For instance, one of the manufacturers supposed to refund Rwf195 million received in erroneous waivers claims that he paid more than Rwf500 million in income tax and other lawful obligations.

All investors involved continue to enjoy other incentives, including tax waivers on all imported raw materials, but their problem is the money from the past that RRA insists they should have paid.

In one exchange between RRA and a representative of one of the affected firms, it is claimed that the error was committed by a ‘junior official’ who has since been punished.

Efforts to speak to RRA Commissioner-General Richard Tusabe – who was the head of customs when the contested tax waivers were awarded – were futile. Seeking compromise

This is a catch 22 for the government whose tax body RRA, on one hand, is trying to recover lost revenue, and on the other hand, RDB working to protect investors from possibly paying for errors they are not responsible for.

At best, one way out of the deadlock is by way of a compromise where government would write off the ‘loss’ and fix the loophole in the tax administration system in hope of avoiding similar scenarios in the future.

However, this option would not augur well with RRA as it is struggling to meet its targets.

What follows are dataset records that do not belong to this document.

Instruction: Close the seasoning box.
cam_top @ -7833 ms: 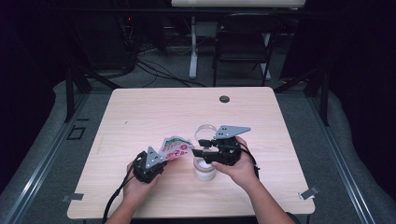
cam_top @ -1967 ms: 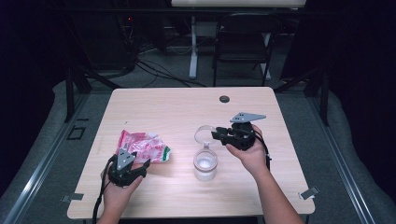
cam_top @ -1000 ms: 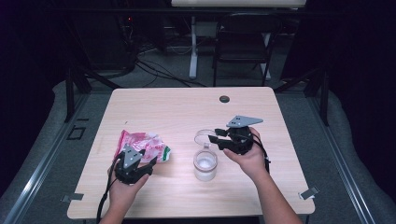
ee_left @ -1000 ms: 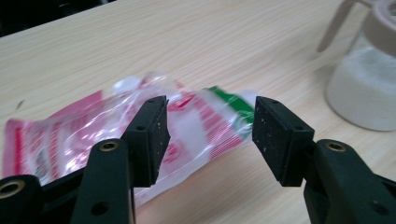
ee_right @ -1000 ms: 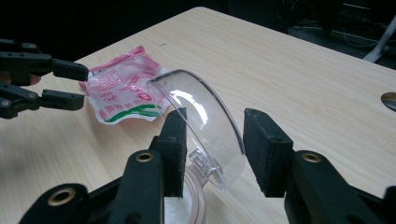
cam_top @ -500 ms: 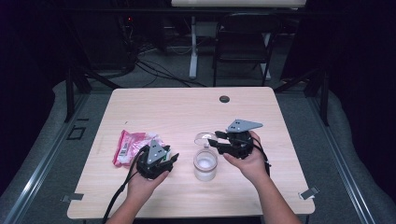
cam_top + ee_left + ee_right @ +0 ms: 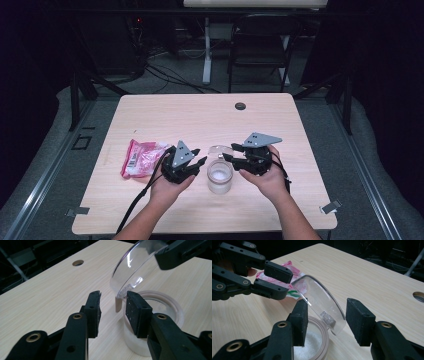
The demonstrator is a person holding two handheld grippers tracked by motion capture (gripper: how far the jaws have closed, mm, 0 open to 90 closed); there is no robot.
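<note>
Left claw (image 7: 196, 155) left pink packet (image 7: 141, 157) near bench's left edge, crossed to jar (image 7: 220, 175); jaws closing, nothing between. Right claw (image 7: 227, 152) jaws opening astride tilted clear hinged lid (image 7: 319, 302), apparently keeping it raised. Jar near front edge: round, translucent, white granules inside. Packet crinkly plastic.

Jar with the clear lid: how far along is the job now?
Done: white grains lie in the jar; the pink packet lies aside. In hand: the right gripper, jaws just opening, flanks the raised lid; the left gripper, empty, has just been closing. Left: shutting the lid.
</note>
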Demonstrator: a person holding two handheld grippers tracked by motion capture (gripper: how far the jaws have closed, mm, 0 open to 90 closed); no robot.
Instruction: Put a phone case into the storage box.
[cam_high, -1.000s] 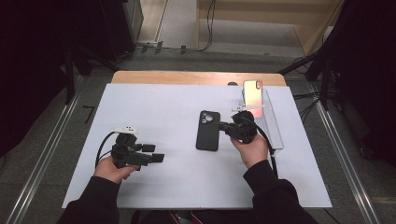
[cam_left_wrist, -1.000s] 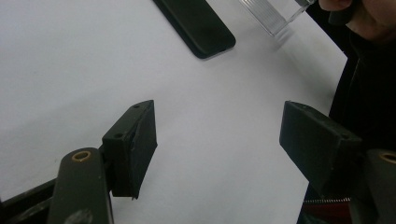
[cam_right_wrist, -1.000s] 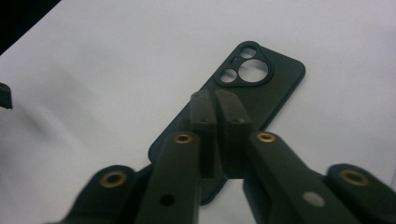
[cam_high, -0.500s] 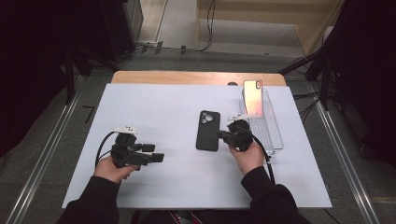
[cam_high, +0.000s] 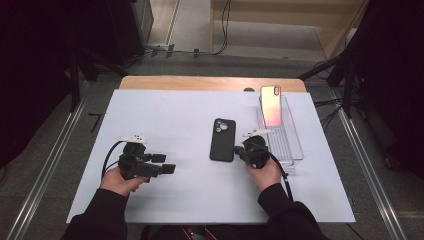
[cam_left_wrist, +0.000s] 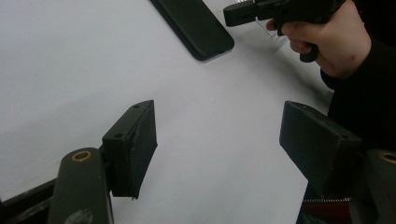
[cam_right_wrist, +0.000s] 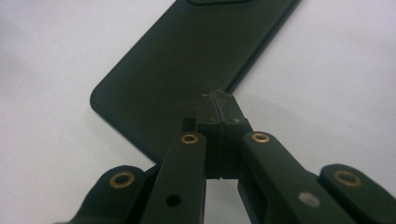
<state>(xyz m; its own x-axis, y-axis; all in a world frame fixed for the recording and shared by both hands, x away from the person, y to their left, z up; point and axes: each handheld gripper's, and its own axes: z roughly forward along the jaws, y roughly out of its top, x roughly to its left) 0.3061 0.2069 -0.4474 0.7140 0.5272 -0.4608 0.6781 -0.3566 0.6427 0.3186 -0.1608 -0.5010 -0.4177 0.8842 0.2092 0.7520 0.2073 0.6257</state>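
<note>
We find the right gripper (cam_high: 241, 150) with its jaws pressed flat together, nothing between them. In the right gripper view its closed fingers (cam_right_wrist: 219, 109) sit over the near long edge of the black phone (cam_right_wrist: 187, 70), close to the corner; we cannot tell whether they touch it or hover just above. The phone lies face down on the white table (cam_high: 165, 115), its camera bump at the end away from the person, and stretches ahead of and to the left of the closed tips.

In the high view the phone (cam_high: 223, 140) lies just beside the right gripper, on the side facing the left one. Behind the right gripper stands a clear tray (cam_high: 292, 145), with a second phone (cam_high: 270, 105) leaning upright at its far end, well beyond the fingers.

We note the left gripper (cam_high: 167, 163) well apart from the phone, its jaws spread and empty. In the left gripper view its fingers (cam_left_wrist: 133, 140) frame bare table; the phone (cam_left_wrist: 196, 23) lies far ahead of them, with the right hand (cam_left_wrist: 327, 42) beyond it.
</note>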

Another option could be a court battle between RRA and the firms that feel they are being treated unfairly.

Since February, RDB and the Ministry of Trade and Industry (Minicom) have met multiple times with RRA in an effort to reach a mutual understaqnding but little progress has been made.

A source that has attended several of the meetings said, on all occasions, RDB and Minicom have failed to agree on the proper interpretation of the relevant laws, which forced them to seek the help of the Attorney-General.

However, the delayed conclusion of the matter – about nine months after RRA released its audit report – is reportedly frustrating some of the investors affected as they ponder on ways of dealing with the contested taxes.

Officials at RDB and Minicom separately told this newspaper that they were hopeful a win-win solution on the matter will soon be found.

On June 1, Trade and Industry minister Francois Kanimba invited all the parties involved to a meeting at the ministry offices to try and find a solution.

The meeting was inconclusive but RRA officials were asked to submit case-by-case reports on each of the affected manufacturers to inform the next course of action.

The New Times is reliably informed that a consolidated report by RRA was submitted to Minicom recently, a development confirmed by Emmanuel Hategeka, the ministry’s permanent secretary.

"We have received the report but at this stage, it’s no longer an industrial but a fiscal matter and has to be decided by the Finance ministry,” he said.

Hategeka also revealed that a meeting between the Minister for Trade and Industry and that of Finance and Economic Planning will be convened soon to discuss the matter.

"We are confident the matter will be resolved soon,” he added.